**Aim of the exercise**
Identify each line below containing the string "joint" and copy it.

**Data for processing**

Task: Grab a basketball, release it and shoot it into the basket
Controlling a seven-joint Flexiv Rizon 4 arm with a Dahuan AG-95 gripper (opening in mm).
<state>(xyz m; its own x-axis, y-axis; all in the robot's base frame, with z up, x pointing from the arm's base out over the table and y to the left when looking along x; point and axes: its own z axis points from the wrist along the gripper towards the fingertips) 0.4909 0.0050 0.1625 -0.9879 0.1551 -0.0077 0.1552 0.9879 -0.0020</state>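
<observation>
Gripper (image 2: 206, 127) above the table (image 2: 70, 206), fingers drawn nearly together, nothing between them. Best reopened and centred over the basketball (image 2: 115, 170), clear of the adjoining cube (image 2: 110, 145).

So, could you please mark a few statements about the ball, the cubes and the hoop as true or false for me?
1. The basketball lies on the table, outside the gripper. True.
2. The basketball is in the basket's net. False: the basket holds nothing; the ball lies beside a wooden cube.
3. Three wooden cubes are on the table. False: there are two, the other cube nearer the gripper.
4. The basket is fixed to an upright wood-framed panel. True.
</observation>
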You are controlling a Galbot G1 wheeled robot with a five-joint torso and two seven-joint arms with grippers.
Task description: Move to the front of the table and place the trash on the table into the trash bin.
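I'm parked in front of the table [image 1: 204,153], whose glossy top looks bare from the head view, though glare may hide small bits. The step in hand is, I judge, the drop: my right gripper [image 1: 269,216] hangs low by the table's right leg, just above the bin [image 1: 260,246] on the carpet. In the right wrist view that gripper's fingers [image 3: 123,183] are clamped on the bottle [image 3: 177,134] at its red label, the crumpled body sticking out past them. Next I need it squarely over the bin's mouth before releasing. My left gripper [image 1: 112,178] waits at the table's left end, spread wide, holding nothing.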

**Response to this exercise**
Controlling a seven-joint Flexiv Rizon 4 arm with a Dahuan AG-95 gripper (opening in mm).
You are controlling a Galbot G1 wheeled robot with a five-joint torso and two seven-joint arms with grippers.

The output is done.